First I want to thank you for all your advise and help. The 1000 a month is whats left over after medical and auto and bike  insurance(except for the mh insurance). I have figured on spending 350 a month on fuel (which is what my electric bill is every month year round). My other monthly expenses I figured will be the same as they are in my house currently. The one expense I have not figured out is how much I will spend on camping, since Im not sure how often I will be paying or not paying to do so. I do have the card to get into and camp for a discount in federal and some state parks( I am on disability). I have traveled the country on my harley for years, but doing so and living in a mh will be new and different. I am wanting to more live than travel and vacation, so staying in  one place often will not be terrible to me. I am thinking I can travel and live in a area for a while, then move on. Am I being nieve?
 Scott


----------



## C Nash (Aug 3, 2012)

Go for it Scott.  If you want it bad enough you can work it out.  There will be a lot of expense keeping up the MH but so is a stick house.  If the tires have never been replaced on the 03 they are due regardless of tread left. If you dont mind staying in one place for awhile workcamping might be an option.


----------



## LEN (Aug 3, 2012)

OK the thing you mentioned are the big needs. As I said food can be scrounged berries, fruit, and maybe some hunting and fishing. A little work camping might work for you. If you follow the weather you can get by on very few nights in parks where you can take a long shower and dump and take on water. If the MH has some solar on top gen run will be minimal but at least a couple hours a month. And you never know a rich women might come along and you can be a kept man like me.


LEN


----------



## Clay L (Aug 4, 2012)

Monthly rates at RV parks are far cheaper than daily rates. We pay from $160 per month plus electricity in AZ to $230 per month plus electricity in coastal TX. FL costs were about $350 per month plus electricity.
Our average for years has been less than $10 per night including electricity .
 We use Passport America while in transit. It lets you stay at  member parks for 1/2 price and costs $44 per year.

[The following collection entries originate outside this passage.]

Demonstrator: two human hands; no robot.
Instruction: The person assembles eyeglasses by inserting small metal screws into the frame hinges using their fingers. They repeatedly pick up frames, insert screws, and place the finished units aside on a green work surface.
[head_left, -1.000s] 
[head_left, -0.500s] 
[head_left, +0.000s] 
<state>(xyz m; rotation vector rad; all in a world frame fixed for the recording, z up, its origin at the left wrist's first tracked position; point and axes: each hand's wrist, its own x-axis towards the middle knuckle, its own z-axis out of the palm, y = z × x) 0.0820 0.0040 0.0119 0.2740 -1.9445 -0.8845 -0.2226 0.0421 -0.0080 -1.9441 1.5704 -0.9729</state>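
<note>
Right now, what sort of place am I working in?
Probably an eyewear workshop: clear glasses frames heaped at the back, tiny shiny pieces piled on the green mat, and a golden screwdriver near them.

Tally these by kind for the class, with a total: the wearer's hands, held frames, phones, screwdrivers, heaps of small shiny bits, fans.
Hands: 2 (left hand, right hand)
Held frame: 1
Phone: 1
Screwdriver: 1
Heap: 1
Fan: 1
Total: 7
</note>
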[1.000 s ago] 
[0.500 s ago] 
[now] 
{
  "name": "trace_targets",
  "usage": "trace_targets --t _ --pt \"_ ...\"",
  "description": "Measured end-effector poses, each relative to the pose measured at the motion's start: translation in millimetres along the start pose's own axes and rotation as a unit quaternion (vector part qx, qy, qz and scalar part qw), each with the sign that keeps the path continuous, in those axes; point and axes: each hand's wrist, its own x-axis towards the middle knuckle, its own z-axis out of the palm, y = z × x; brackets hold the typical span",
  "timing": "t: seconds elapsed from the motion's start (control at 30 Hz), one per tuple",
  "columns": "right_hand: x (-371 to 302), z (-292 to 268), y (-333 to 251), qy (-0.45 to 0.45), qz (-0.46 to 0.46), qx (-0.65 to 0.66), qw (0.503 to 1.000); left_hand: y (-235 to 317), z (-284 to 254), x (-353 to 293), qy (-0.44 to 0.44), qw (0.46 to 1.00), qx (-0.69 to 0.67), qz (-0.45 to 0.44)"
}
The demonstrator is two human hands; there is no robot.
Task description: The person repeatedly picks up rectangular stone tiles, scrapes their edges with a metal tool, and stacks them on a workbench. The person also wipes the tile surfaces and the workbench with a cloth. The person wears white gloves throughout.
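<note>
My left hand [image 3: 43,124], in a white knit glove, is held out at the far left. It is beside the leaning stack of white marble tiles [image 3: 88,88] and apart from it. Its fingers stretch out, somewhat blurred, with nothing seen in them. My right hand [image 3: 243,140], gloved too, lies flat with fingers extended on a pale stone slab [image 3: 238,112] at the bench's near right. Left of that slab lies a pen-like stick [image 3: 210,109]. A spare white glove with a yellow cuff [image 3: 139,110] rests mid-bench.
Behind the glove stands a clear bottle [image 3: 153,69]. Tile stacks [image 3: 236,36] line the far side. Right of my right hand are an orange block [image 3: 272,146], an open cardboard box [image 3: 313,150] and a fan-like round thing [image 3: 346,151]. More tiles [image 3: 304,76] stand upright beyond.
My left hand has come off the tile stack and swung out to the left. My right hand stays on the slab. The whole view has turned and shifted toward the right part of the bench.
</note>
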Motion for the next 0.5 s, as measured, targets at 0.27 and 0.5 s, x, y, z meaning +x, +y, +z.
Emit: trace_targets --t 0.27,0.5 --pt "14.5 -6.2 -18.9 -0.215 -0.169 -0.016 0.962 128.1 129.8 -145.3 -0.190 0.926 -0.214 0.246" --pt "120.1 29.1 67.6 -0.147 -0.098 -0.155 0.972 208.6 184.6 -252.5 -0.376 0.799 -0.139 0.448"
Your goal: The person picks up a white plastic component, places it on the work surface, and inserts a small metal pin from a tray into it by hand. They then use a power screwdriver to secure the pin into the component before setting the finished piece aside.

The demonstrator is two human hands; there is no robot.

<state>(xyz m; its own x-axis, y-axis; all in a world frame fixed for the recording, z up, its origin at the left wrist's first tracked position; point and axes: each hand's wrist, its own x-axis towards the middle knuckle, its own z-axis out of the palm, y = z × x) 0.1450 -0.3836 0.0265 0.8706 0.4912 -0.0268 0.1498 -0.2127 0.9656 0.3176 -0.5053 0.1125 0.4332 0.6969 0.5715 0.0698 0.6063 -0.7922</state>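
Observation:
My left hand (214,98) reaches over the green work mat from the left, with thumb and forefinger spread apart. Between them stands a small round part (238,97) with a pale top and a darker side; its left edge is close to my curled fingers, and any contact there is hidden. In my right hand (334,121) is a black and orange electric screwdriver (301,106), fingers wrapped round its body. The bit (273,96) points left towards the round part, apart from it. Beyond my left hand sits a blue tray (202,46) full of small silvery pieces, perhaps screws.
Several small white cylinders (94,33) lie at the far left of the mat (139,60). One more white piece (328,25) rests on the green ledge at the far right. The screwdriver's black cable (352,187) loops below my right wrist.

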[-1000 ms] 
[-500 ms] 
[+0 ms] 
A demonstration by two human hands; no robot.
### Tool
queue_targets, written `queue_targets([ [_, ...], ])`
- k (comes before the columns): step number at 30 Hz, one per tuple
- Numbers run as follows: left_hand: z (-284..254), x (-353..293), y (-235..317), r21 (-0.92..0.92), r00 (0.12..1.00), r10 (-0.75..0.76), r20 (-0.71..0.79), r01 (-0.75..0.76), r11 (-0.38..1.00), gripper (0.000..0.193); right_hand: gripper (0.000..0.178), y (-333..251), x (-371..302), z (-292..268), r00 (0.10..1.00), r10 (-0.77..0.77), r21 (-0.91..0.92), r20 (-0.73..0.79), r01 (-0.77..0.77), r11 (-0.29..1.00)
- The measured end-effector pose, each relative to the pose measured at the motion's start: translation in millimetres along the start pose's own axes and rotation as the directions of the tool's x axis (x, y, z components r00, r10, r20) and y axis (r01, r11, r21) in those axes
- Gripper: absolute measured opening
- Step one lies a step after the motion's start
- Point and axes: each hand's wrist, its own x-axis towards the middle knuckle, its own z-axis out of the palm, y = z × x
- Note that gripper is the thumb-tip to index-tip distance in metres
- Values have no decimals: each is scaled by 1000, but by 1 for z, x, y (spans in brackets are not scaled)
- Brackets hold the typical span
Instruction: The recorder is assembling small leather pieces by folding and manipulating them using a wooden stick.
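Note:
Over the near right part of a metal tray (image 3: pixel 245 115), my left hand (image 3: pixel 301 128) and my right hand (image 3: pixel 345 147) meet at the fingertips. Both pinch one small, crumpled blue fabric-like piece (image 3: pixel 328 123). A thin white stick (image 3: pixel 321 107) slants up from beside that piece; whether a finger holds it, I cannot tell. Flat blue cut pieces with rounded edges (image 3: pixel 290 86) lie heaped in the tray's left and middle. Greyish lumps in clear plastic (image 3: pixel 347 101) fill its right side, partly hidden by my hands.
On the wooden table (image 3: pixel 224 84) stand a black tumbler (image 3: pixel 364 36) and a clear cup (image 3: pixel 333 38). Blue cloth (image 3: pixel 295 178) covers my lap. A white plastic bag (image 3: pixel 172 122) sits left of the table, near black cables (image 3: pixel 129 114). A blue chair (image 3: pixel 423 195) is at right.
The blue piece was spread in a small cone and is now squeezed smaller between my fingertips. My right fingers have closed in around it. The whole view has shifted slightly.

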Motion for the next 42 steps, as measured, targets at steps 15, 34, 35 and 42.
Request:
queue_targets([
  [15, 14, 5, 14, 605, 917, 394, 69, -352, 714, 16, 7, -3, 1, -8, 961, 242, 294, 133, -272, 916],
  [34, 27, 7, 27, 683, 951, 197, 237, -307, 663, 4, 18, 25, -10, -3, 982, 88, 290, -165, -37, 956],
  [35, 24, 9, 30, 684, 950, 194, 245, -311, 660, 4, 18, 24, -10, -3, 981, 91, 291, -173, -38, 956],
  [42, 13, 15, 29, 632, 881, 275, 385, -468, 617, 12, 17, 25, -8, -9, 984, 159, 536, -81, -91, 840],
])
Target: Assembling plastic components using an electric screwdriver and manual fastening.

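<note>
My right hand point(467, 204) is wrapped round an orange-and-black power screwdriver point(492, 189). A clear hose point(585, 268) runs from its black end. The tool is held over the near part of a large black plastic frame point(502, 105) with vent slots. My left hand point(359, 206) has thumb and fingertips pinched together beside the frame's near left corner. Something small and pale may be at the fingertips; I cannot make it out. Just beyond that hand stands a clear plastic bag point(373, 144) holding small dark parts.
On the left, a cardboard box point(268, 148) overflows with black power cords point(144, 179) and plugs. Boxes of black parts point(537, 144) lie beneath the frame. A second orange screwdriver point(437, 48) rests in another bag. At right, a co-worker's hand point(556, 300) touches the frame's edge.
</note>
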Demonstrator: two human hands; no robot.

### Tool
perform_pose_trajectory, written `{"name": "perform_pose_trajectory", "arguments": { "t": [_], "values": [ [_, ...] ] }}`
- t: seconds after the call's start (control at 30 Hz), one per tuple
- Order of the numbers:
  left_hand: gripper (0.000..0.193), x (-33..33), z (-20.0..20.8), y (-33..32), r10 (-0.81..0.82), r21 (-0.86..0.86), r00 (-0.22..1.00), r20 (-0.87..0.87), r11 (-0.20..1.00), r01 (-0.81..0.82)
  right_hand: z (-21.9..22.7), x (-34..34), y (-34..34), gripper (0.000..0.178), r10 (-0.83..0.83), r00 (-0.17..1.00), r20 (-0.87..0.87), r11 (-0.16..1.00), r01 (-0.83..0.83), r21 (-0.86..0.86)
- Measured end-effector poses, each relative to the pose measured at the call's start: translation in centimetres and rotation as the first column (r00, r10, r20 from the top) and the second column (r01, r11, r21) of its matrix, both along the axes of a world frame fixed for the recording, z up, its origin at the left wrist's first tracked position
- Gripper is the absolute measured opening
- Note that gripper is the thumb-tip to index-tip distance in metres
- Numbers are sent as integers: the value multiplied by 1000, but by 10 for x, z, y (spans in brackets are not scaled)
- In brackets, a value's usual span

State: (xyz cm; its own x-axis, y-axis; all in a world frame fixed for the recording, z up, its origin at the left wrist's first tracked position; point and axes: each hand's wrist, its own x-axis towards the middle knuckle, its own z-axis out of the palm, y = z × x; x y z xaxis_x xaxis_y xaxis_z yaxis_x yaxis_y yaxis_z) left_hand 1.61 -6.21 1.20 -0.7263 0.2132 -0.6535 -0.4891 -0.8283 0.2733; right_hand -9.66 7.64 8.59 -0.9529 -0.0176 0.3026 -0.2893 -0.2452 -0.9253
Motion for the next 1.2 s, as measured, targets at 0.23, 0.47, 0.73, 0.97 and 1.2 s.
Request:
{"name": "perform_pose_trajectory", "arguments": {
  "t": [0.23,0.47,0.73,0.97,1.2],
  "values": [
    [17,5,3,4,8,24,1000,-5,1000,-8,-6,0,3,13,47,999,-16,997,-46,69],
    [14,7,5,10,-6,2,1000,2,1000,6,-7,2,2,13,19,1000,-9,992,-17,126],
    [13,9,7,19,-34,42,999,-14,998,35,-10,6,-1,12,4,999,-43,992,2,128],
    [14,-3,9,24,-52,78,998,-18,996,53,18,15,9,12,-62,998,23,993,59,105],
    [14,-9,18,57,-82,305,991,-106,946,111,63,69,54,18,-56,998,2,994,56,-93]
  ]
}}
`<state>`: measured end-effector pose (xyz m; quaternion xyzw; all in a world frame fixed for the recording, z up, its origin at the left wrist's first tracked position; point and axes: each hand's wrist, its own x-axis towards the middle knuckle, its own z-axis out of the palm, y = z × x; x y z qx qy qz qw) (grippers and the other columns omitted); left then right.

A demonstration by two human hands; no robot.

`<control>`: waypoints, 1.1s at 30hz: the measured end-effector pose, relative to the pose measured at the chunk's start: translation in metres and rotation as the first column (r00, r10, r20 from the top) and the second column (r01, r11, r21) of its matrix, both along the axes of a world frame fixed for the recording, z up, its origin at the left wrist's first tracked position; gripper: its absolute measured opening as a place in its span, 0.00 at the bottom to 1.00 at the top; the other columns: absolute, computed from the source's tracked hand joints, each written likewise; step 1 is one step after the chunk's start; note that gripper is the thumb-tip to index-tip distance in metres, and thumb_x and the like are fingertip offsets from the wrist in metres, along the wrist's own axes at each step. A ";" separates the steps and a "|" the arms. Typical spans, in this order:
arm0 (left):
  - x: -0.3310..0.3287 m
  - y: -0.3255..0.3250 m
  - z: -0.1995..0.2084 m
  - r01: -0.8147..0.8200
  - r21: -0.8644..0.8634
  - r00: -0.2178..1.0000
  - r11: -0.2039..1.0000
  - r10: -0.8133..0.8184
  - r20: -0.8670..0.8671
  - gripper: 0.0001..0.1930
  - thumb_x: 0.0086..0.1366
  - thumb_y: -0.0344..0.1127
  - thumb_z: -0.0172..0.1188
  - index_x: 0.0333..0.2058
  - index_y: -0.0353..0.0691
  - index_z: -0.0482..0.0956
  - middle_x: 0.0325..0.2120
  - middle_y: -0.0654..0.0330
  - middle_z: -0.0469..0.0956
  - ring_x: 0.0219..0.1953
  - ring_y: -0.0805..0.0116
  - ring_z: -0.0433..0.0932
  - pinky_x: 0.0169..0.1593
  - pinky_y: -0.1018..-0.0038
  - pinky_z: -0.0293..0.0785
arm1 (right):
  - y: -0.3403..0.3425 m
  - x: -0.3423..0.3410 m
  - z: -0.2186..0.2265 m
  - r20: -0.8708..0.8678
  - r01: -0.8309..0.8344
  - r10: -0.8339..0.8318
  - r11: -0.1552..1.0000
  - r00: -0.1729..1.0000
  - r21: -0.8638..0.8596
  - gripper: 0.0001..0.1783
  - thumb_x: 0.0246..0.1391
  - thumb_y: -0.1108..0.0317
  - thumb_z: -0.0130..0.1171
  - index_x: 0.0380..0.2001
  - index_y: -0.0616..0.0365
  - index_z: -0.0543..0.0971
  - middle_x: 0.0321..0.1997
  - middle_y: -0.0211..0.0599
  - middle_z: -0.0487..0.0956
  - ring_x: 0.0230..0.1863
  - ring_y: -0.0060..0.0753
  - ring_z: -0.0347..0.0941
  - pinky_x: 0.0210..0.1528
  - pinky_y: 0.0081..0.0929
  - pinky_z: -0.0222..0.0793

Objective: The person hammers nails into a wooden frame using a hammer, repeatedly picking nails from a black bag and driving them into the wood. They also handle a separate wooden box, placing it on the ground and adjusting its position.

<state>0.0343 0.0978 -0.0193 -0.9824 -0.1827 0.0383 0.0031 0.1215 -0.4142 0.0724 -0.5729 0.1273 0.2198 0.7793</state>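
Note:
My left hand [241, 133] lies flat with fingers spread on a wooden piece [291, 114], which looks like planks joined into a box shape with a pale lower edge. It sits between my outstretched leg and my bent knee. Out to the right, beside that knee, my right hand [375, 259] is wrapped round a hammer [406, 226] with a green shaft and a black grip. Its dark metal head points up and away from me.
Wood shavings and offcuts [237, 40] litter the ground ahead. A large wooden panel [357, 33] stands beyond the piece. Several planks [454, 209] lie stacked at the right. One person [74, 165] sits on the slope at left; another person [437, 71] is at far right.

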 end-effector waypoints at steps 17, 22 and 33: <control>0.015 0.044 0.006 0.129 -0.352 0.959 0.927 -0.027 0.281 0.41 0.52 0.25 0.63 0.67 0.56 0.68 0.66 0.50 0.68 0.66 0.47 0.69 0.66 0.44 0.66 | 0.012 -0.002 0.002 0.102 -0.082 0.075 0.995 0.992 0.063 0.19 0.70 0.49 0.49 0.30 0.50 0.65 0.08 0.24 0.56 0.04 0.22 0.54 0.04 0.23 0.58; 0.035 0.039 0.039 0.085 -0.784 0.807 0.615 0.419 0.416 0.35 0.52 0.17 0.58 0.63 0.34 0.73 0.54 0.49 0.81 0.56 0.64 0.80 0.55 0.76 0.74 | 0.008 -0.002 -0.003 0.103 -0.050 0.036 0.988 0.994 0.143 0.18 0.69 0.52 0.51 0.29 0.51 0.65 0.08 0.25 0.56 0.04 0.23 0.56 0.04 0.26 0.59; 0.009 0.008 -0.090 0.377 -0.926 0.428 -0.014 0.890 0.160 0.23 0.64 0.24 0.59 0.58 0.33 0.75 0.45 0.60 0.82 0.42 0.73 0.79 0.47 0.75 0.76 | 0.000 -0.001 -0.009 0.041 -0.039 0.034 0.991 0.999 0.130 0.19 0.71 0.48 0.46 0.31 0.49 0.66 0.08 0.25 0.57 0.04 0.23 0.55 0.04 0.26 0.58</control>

There are relatively inexpensive RV parks out there but you have to search them out.


----------



## C Nash (Aug 4, 2012)

Clay we also use Passport America but most places only allow  a few nights stay.  There are exceptions.  If they are not busy the owner may allow more.  It has well paid for itself for us.   Harleyman I am not saying it will be easy but it can be done.  A major breakdown can ruin it all.   I am just saying if its what you want go for it.  Life is short.  What kind of small car do you have?  Do you need the car and Harley?  Might think about getting rid of one of them then tow a smaller trailer or 4 down on the small car.  The diesel will be more expensive with upkeep unless you can do all the oil, filter,water seperator things yourself.  Diesel is also meant for a lot of driving and not sitting.  Dont forget to ck the tires.  7yr old need replaced.Tare codes on the tires that tell when they were manf.


----------



## harleyman_1000 (Aug 4, 2012)

Thanks Len, does your wife have a rich sister :excitement:  Chelse, can you explain work camping more to me please?


----------



## harleyman_1000 (Aug 4, 2012)

What is a COE campground?


----------



## H2H1 (Aug 4, 2012)

Harleyman, COE are Corp of Engineer parks, they mantained by the military. Work Camping is when you work at the camp ground for the owners and they offer free site rent ot greatl y reduced rate. That is something you may want to look into when staying at one place long


----------



## C Nash (Aug 4, 2012)

Harleyman, You bid on the jobs at COE and National parks and get your site plus what you have bid.  They are generally for a longer time than State parks. Most State parks just give you your site free.  Some private parks may offer the same.  Goggle rv park work camping for more info.


----------



## RanCarr (Aug 5, 2012)

If my math is right, that's about $250 a week.  That's not much with the cost of diesel, CG fees, Ins and plates, maintenance on the rig etc.  Then there's propane and food for yourself. It's not easy to just park anywhere with a rig that large - hauling a trailer no less.  You may want to think this one over.........


----------



## RanCarr (Aug 5, 2012)

PA and restrictions



			
				Clay L;78850 said:
			
		

> We use Passport America while in transit. It lets you stay at  member parks for 1/2 price and costs $44 per year.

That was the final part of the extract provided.